Rules for firing in fortress-siege artillery

 

 

 

 

 

Till 1897 the Bulgarian fortress-siege artillery had not special rules for firing, the only direction existing was the so called “Red booklet”, published in 1889 and specifically directed to the field artillery. Their need was greatly felt by the Bulgarian military circles, the European literature was carefully examined and the first original proposals were made. Detailed “Draft rules for firing with siege, fortress and field mortars batteries” were published by cpt. Atanas Rakovski, the commander of the Sofiyski fortress battalion, in the Военен Журнал in 1893-95, considering every kind of fortress artillery piece utilized at that time by the Bulgarian artillery and dealing with every aspect of the matter, from the different methods of firing to the signals for transmitting the orders during the combat.

In 1896 with the creation of an independent direction of the fortress artillery under to active leadership of col. Nikola Ryaskov, the situation begun to change. On  18 February 1896, with his Order N° 5 he listed in detail the reasons of the failure of the training fires made by the fortress battalions : 1) the officers were not well trained, since they had been recently transferred from the infantry battalions or the field artillery batteries; 2) the firing rules had been not adequately assimilated by the gunners; 3) the knowledge of the artillery materials recently introduced in armament was inadequate; 4) there were not manuals to instruct the troops in the service of the piece and in the conduct of fire.

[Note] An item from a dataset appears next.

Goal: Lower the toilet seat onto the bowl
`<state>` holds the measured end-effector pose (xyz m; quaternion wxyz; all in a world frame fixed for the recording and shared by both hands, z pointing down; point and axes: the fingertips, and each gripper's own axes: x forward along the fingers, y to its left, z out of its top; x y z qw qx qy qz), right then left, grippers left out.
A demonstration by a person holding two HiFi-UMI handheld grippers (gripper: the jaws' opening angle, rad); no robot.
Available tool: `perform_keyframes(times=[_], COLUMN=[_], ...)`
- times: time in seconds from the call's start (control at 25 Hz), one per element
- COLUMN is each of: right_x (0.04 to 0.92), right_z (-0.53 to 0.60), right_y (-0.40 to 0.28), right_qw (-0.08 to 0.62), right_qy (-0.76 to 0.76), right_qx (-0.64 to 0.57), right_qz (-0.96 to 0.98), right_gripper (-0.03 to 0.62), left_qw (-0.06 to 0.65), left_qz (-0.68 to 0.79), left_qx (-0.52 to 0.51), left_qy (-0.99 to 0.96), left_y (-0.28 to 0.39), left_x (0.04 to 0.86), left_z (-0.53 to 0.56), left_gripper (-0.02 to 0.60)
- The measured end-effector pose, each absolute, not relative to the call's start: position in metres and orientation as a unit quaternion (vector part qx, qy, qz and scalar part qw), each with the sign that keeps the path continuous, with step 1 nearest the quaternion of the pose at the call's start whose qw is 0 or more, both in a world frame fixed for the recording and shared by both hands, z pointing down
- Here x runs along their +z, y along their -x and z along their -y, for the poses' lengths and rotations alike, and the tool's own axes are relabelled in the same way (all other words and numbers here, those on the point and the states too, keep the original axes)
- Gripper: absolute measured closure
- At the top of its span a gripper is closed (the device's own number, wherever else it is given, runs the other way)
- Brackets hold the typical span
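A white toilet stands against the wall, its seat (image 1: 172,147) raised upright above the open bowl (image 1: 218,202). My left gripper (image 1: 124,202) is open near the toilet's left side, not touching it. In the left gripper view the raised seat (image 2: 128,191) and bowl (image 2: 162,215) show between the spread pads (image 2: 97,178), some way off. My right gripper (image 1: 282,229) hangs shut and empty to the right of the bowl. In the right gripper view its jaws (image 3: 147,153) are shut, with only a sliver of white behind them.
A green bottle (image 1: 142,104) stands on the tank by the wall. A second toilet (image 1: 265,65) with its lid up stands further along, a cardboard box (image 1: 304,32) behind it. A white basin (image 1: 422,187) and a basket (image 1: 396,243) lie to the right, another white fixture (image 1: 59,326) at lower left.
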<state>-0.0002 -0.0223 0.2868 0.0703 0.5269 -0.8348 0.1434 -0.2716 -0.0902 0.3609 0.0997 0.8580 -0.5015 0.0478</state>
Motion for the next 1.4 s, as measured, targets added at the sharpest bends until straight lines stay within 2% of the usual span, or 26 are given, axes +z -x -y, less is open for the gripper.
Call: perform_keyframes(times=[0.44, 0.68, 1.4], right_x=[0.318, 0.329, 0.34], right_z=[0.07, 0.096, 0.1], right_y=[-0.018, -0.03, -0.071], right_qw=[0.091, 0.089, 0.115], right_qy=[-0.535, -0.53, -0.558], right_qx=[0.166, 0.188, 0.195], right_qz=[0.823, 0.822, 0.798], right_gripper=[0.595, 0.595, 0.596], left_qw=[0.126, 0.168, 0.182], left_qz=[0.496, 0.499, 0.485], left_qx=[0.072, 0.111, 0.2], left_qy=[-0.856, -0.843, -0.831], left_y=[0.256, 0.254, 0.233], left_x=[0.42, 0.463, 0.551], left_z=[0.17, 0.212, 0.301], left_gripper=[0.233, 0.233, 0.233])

First Проекто-правила за стрелбата въ крепостно-обсадната артилерия (Draft rules for firing in fortress-siege artillery) were elaborated by the direction of the fortress artillery in 1897 and sent to the battalions to be tested. After three years, they were revised according with the remarks and the proposals of the officers, who had applied them during the training firing practices, and published with Order N° 26 on 17 October 1900. Nevertheless also this text was regarded as provisional and after only two years it was replaced by a new Наставление за стрелба въ крепостно-обсадната артилерия (Direction for firing in fortress-siege artillery) that was mainly work of maj. Ivan Vatev, the head of the technical section of the Artillery Inspection.

 

The rules of fire were mainly based on the “Red booklet”, with only some changes due to the experience gained from its issue and to the typical features of the fortress-siege artillery pieces. The Draft rules exposed also a system to transfer the fire quickly, but did not contemplate special rules to direct the fire of a group of batteries, even if it was improvised by the Bulgarian artillery at that time.

Fortress artillery pieces could fire with different battering charges in order to make the trajectory more or less curved and hit also troops protected by trenches or breastworks.

-    aimed fire : it was executed by long guns firing with the maximum charge, using all kinds of projectiles – shell, shrapnel and case shot; its performances were the highest accuracy, high horizontal striking velocity and the highest  flatness of the trajectory;

-    plunging fire : it was executed by howitzers and mortars firing with reduced charges at high angles, using shell or shrapnel; its performances were high steepness of the trajectory and high vertical striking velocity;

-    jumping fire : it was executed by short guns firing with mid charges at mid angles, using shell or shrapnel, its main performance was a trajectory steep enough to jump over the obstacle and strike the target placed behind it with sufficient force.

 

The adjustment was usually made with shell, according with the process described in the “Red booklet”, i.e. 1) taking the target into the high bracket, 2) shortening the bracket by halving to obtain the low bracket, 3) repeating the limits of the low bracket, 4) firing at one of the limits or at the middle of the low bracket, 5) verifying the height of sight obtained by firing a group of six shots.

However the low bracket could be reduced up to 4 probable errors, instead of 2, since the practice fires had showed that the deviations reported in the firing tables of the Russian guns were often wrong. In fact the tabular deviations of the 6 inch mortars were 2-3 times greater than the real ones, whereas the real deviations of the 4 pdr and 9 pdr guns were much greater that the tabular data. The bracket of 2 probable errors was required only with howitzers firing at high angles, especially with an angle of 38°, in order to fire with the established charge.

The limits of the low bracket were repeated since the fortress-siege artillery fire should be methodical and accurate. Repeating the limits the probability of hitting the target raised to 83%, instead of only 53%. The repetition slowed down the rate of fire, but this was not so important since the targets of the fortress artillery were not transitory like those of the field artillery.

The adjustment with shrapnel was usually made beginning with shells and shifting to shrapnel as soon as the burning time of the fuze was set. For this purpose the Draft rules introduced more accurate indications to find the correspondence between the elevation and the fuze set. Exceptionally the adjustment might be made also directly with shrapnel. With shrapnel fire 2 control rounds should be shot every time a doubt arose about the accuracy and effectiveness of the fire or also to verify whether the target had changed its position. If the enemy could suffer from the control fire, it is possible to shot even a whole battery discharge 4-6 rounds). Control rounds should be shot at an elevation increased of two low brackets and with fuze set for low bursts.